Ценность истории неудачника

При изучении любого вопроса, касающегося человеческих отношений, мы можем или держаться у поверхности, или спуститься глубже. Оставаясь на поверхности, мы избежали бы массы неприятного, но пропустили бы и ценности, лежащие в глубине. Некоторые письма, полученные после недавней передачи, безусловно, выходят за пределы поверхностного. Например, указывалось на то, что с ребенком, потерявшим родителя, нельзя вести себя так, как будто бы ничего не случилось; и часто мачехе или отчиму лучше называться как-то так, чтобы ребенок сохранил имя Мама или Папа за умершим родителем. Образ утерянного родителя может продолжать жить, и отношения, делающие это возможным, могут оказать ребенку огромную помощь. Отмечалось также, что у ребенка, оказавшегося в новой семье, могут быть и психические нарушения. И в описанном случае нелюбимого пасынка этот мальчик, прежде чем попал к мачехе, жил некоторое время у бабушки, так что он дважды пережил утрату и в результате лишился и привязанности, и веры в человеческие отношения. Если ребенок чувствует такого рода безнадежность, он не может отважиться на новую связь и защищает себя от сильных чувств и новых привязанностей.

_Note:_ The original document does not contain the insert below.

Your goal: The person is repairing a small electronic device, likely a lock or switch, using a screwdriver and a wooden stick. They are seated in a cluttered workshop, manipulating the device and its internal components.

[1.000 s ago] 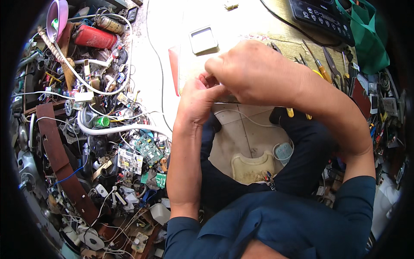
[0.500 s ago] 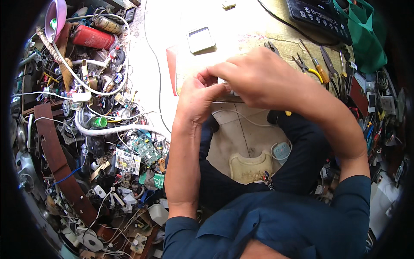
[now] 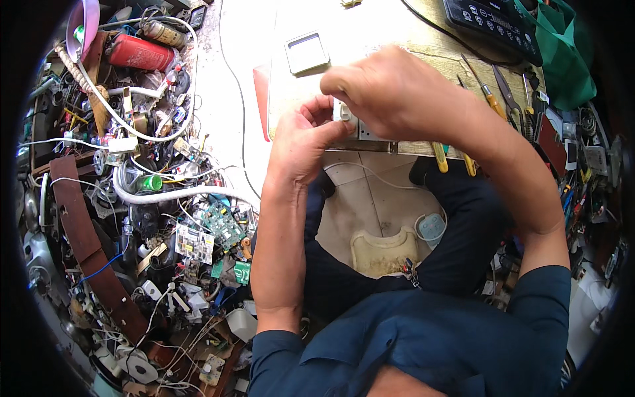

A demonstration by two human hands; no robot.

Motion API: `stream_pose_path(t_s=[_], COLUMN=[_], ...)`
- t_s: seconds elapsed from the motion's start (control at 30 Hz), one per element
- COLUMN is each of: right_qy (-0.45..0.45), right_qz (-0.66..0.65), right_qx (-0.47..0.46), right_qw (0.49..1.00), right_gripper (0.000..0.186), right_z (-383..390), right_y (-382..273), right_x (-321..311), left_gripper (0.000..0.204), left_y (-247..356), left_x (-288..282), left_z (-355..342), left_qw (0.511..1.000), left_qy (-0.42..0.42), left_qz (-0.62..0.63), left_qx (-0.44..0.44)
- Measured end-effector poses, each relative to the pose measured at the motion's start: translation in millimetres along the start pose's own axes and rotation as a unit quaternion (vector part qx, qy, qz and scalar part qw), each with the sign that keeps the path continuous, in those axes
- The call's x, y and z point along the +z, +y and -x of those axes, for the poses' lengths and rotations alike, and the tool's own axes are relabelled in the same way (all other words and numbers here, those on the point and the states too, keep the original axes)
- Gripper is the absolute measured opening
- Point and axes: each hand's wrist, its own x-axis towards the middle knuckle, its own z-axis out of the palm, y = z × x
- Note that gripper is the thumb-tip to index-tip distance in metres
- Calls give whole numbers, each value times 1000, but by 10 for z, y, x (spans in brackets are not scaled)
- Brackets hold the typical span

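At the table's front edge, my left hand (image 3: 307, 135) grips a small white socket panel (image 3: 366, 132), its thumb lying along the near side. Dark slots show on the panel's face, and a raised white piece stands at its left part. My right hand (image 3: 380, 89) is raised just over the panel with its fingers curled closed. What those fingers hold, if anything, is hidden behind the hand. Two yellow tool handles (image 3: 440, 157) stick out past the table edge below my right forearm; their other ends are covered by the arm.
A shallow square frame (image 3: 307, 53) lies beyond my left hand. To the right are an orange-handled screwdriver (image 3: 493, 99), scissors (image 3: 506, 92), a black induction cooker (image 3: 493, 26) and a green bag (image 3: 562, 59). Electronic scrap (image 3: 198, 245) heaps up at the left. A stool (image 3: 383, 251) shows between my legs.
My right hand has shifted up and left, turning at the wrist, and more of the panel shows. The left hand keeps its grip. The yellow handles have come further into sight.
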Motion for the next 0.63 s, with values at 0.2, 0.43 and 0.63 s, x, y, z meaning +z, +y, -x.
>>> stream_pose_path(t_s=[0.2, 0.43, 0.63], right_qy=[16, -27, -8], right_qz=[13, 4, 22], right_qx=[-10, 1, 5], right_qw=[1000, 1000, 1000], right_gripper=[16, 16, 23], right_z=[135, -79, 125], right_y=[-74, -82, -101], right_x=[33, -12, -1], left_gripper=[30, 32, 33], left_y=[23, -5, 15], left_x=[65, 9, 18], left_z=[17, 5, 22], left_qw=[1000, 1000, 1000], left_qy=[2, 5, -9], left_qz=[24, -2, 7], left_qx=[10, -4, 5])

Знаете ли вы, что множество мам не любят своих собственных детей к моменту, когда родили их? Они чувствуют себя ужасно, в точности как мачехи. Они пытаются притворяться, что любят, но при этом просто не могут любить. Насколько им будет легче, если они заранее услышат, что любовь — это нечто, что может прийти само, но не может быть включено по желанию. Обычно мать обретает любовь, начинает любить ребенка во время беременности, но это — вопрос конкретного опыта, а не общепринятых представлений. Иногда и отцы сталкиваются с той же самой проблемой. Может быть, это принимается легче, и отцам меньше нужно притворяться, так что их любовь может прийти естественно и в свое время. Не говоря уже о нелюбви, матери не так уж редко ненавидят своих младенцев. Я говорю об обыкновенных женщинах, которые, на самом деле, неплохо справляются с такой ситуацией и позаботились о том, чтобы кто-то заменял их и делал это хорошо. Я знал многих, кто жил в страхе, как бы вдруг не оказалось, что они покалечили свое собственное дитя. Они не могли говорить о своих трудностях, так как казалось невероятным, что их могут в этом понять. В природе человека так много глубоко скрытого, и лично я бы предпочел быть ребенком матери, которой присущи все внутренние конфликты человеческого бытия, и не хотел бы, чтобы меня нянчила женщина, для которой все легко и просто, которая знает все ответы и чужда сомнениям.